Le stress finit par affecter la santé de Davidson
Le refus de sa promotion, la présentation trompeuse et la minimisation de ses contributions universitaires ainsi que le fardeau des cours à préparer, alors qu’il doit aussi s’occuper de sa famille, finissent par affecter la santé de Davidson. En 1909, il contracte une pneumonie. Le printemps suivant, alors qu’il est encore convalescent, il attrape la grippe et il en ressort prédisposé aux rhumes. Alors que Davidson finit par se rétablir, son médecin lui conseille de quitter le « climat rigoureux » d’Aberdeen pour aller s’établir en Australie ou dans « un pays où le climat est plus modéré que celui du Nord de l’Écosse ».

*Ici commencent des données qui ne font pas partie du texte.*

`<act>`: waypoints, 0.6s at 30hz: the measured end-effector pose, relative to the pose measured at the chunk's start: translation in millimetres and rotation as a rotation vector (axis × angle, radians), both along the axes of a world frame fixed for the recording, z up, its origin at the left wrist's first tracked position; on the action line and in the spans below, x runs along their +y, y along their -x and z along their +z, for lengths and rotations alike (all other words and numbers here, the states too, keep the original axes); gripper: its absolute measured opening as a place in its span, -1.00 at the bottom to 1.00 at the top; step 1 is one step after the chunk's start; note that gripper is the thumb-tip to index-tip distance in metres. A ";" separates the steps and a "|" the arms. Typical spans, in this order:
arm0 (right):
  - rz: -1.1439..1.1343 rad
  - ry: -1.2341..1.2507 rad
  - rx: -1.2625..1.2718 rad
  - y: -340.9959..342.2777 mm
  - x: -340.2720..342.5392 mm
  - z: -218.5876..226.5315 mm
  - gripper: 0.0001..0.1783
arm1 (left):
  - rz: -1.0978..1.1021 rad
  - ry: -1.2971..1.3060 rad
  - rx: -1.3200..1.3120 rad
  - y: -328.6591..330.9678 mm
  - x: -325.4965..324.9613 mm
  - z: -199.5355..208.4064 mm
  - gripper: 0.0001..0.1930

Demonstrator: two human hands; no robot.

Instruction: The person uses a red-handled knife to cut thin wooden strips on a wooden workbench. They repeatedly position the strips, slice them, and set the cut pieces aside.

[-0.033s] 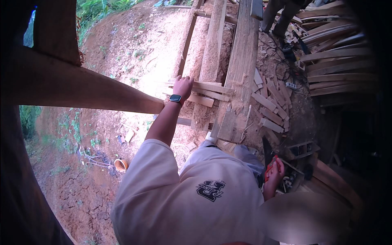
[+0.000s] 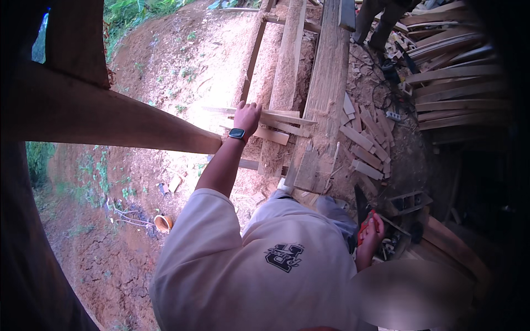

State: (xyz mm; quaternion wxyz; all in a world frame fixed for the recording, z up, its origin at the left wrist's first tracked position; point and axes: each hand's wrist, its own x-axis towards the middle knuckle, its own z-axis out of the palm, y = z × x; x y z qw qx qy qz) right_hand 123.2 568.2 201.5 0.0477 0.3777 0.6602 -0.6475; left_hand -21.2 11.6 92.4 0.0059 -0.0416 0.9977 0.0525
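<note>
Slats [image 2: 286,117] lying askew across the plank tabletop [image 2: 330,71] could slip if the left hand [image 2: 248,117], fingers curled around one, slackens, while the right hand [image 2: 374,231], fingers closed on apparently a red-handled handsaw [image 2: 362,228], could nick the trousers [image 2: 334,209] by turning carelessly.

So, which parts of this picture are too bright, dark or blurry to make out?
Head view, upper middle: the pale dirt ground washes out beside the bare left hand; head view, far right: darkness swallows detail beyond the curved-looking pale wooden boards; head view, lower right: a smooth grey oval blur hides whatever lies there.
</note>
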 end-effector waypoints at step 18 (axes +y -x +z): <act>0.122 0.256 0.325 29.2 -29.1 24.7 -0.20 | -0.448 -0.612 0.227 -48.5 213.2 105.4 -0.72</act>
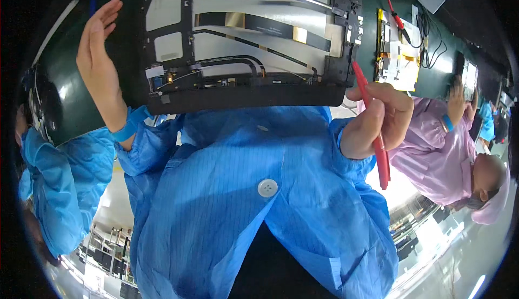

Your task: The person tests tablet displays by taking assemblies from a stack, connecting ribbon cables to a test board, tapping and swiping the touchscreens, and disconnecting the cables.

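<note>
An opened tablet (243, 55) lies back-side up on the dark green table (65, 88), showing a black frame, silver plates, flat ribbon cables and thin wires. My left hand (97, 55) is open and flat, fingers straight, standing against the tablet's left edge. My right hand (378, 118) is shut on a slim red tool (381, 153), held like a pen. The tool's tip touches the lower right corner of the tablet frame. My blue coat fills the lower middle of the view.
A second opened device (397, 55) with yellow tape lies to the right, with red and black leads (397, 20) running over it. A person in a pink coat (432, 153) works at the right, hands on the table. Another person's blue sleeve (48, 180) is at the left.
</note>
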Motion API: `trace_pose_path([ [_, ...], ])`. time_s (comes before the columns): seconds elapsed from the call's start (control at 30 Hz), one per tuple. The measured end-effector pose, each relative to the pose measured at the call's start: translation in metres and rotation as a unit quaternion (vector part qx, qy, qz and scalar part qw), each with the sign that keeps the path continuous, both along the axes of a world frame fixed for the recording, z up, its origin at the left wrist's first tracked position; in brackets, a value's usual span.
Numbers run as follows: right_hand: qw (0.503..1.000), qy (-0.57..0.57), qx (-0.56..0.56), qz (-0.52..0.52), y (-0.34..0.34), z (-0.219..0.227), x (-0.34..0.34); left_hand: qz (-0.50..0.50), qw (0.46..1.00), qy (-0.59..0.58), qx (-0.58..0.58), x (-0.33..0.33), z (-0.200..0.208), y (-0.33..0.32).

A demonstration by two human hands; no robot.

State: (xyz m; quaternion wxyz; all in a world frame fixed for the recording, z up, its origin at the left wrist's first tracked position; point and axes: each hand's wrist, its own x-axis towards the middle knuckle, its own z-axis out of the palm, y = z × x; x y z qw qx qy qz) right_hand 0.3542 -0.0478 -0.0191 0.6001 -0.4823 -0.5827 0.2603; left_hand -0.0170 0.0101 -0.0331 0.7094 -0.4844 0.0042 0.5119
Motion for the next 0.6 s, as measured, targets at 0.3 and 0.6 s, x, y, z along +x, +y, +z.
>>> trace_pose_path([
  [0.3, 0.993, -0.080, -0.078, -0.040, -0.005, -0.009, -0.004, -0.096, 0.056, 0.984, 0.141, 0.034, -0.025, -0.010],
  [0.6, 0.981, -0.159, -0.102, -0.047, -0.004, -0.001, -0.005, -0.117, 0.029, 0.983, 0.138, 0.033, -0.023, -0.012],
])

À la recherche de cieux plus hospitaliers, Davidson entre en contact avec les Jardins botaniques royaux, à Kew (à la sortie de Londres), et se renseigne sur les plantes de la Colombie-Britannique. Ce faisant, il espère se faire une idée du climat de la province. Les Jardins de Kew ne recèlent cependant qu’un faible nombre de spécimens de la Colombie-Britannique.

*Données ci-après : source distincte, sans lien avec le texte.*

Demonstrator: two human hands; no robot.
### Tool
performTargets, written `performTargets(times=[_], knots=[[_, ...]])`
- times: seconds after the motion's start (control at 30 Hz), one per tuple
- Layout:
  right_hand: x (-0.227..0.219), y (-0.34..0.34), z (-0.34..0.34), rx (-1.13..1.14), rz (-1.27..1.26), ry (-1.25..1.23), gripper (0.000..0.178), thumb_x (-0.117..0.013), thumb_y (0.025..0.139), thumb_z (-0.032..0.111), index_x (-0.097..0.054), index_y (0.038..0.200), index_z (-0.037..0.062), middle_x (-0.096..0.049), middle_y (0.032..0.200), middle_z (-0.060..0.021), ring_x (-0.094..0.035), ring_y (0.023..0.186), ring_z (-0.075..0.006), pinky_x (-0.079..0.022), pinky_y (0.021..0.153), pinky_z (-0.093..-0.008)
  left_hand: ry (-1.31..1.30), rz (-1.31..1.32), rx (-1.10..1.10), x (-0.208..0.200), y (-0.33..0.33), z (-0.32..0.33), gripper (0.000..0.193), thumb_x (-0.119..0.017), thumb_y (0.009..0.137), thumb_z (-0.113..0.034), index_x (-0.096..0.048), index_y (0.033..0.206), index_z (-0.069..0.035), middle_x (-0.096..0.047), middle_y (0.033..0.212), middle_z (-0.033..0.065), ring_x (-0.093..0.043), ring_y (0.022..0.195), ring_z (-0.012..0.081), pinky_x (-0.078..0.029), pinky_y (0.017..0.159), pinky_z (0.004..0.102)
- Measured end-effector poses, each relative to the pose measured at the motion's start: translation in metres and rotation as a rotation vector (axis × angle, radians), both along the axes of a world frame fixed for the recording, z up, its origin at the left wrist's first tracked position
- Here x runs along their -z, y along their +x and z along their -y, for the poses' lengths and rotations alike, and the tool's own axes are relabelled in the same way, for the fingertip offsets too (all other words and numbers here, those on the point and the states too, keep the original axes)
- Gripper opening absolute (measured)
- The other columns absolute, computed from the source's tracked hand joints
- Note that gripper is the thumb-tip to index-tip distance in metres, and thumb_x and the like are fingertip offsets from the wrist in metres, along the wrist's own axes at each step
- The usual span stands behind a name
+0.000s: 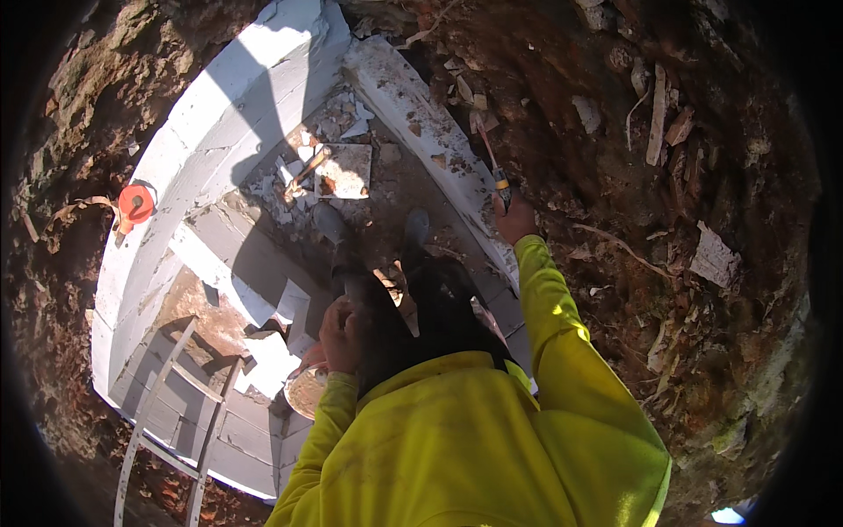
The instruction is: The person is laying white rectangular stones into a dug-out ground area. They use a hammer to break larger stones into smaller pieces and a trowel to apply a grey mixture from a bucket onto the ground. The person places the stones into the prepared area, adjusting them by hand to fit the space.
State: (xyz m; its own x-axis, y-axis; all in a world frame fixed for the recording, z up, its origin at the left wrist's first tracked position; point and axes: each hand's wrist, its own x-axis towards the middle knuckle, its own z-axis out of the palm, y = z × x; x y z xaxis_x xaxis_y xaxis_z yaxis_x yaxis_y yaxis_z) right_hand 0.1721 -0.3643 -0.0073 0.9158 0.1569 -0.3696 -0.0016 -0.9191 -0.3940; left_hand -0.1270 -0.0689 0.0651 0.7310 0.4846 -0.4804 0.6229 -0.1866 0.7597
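My right hand (515, 220) is closed round a hand tool (501, 183) with a yellow-and-black handle and a thin reddish shaft. The tool points away from me, just above the outer edge of a white block wall (421, 132); the shape of its far end is unclear against the earth. Beside my left thigh, my left hand (341, 334) is curled closed. Whatever lies inside its fingers, if anything, is hidden. A round container (305, 392) with pale, speckled contents sits just below that hand, partly covered by my sleeve.
A hammer (307, 171) rests by a square white slab (351, 170) among broken pieces ahead of my boots. On the curved left wall (189, 132) lies an orange reel-like object (134, 204). A metal ladder (158, 386) leans at lower left. Rough earth (632, 202) rises on the right.
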Motion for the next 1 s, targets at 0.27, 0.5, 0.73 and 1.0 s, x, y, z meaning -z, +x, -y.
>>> performTargets(times=[0.27, 0.5, 0.73, 1.0], knots=[[-0.106, 0.012, -0.093, -0.333, 0.419, 0.522, 0.038, -0.063, 0.09, 0.03, -0.05, 0.114, 0.0028, -0.063, 0.079, -0.0263, -0.061, 0.076, -0.0487, -0.048, 0.065, -0.052, 0.114, -0.039, 0.023, 0.003, -0.015, 0.007, 0.032, -0.055, 0.085, -0.012, -0.059, 0.113, 0.001, -0.066, 0.102, 0.0159, -0.065, 0.092, 0.0312, -0.05, 0.082, 0.0376], [-0.003, -0.038, -0.001, -0.157, -0.068, -0.024, 0.04, -0.056, 0.093, 0.038, -0.055, 0.111, 0.0022, -0.064, 0.089, -0.0271, -0.062, 0.083, -0.0478, -0.05, 0.071, -0.0529, 0.076, -0.047, -0.064, -0.019, -0.04, 0.026, 0.033, -0.055, 0.087, -0.007, -0.056, 0.119, 0.001, -0.065, 0.103, 0.0146, -0.065, 0.093, 0.025, -0.05, 0.085, 0.0343], [-0.065, -0.02, -0.055, -0.307, 0.179, 0.279, 0.038, -0.064, 0.089, 0.033, -0.049, 0.111, 0.005, -0.064, 0.085, -0.0276, -0.063, 0.078, -0.0463, -0.05, 0.066, -0.051, 0.022, -0.037, -0.177, -0.047, -0.033, 0.062, 0.034, -0.053, 0.087, -0.004, -0.055, 0.12, 0.002, -0.066, 0.098, 0.0127, -0.065, 0.089, 0.018, -0.052, 0.08, 0.0297], [-0.044, -0.059, 0.016, -0.053, 0.005, 0.004, 0.041, -0.061, 0.091, 0.03, -0.05, 0.113, -0.0026, -0.063, 0.089, -0.0297, -0.063, 0.083, -0.0463, -0.05, 0.071, -0.0504, 0.033, 0.002, -0.164, -0.037, -0.09, 0.063, 0.032, -0.052, 0.088, -0.003, -0.056, 0.119, 0.003, -0.067, 0.099, 0.0122, -0.065, 0.09, 0.0185, -0.052, 0.081, 0.0296]])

La sœur de Davidson, qui réside à Vancouver, l’a informé qu’une université provinciale allait probablement être établie dans cette ville dans un avenir proche. Davidson est attiré par la perspective d’une nouvelle université et par le fait que les espèces végétales de la Colombie-Britannique soient si peu connues. Il espère que la province accueillera favorablement ses compétences sans restreindre sa carrière par des traditions universitaires rigides.
Davidson et son beau-frère, James Middleton, réservent chacun une place à destination de Vancouver le 14 janvier 1911, le jour de la naissance de John Fraser, le fils de Davidson. Le 2 avril de la même année, les deux hommes embarquent sur un navire qui les amène à Halifax et ils arrivent à Vancouver le 16 avril.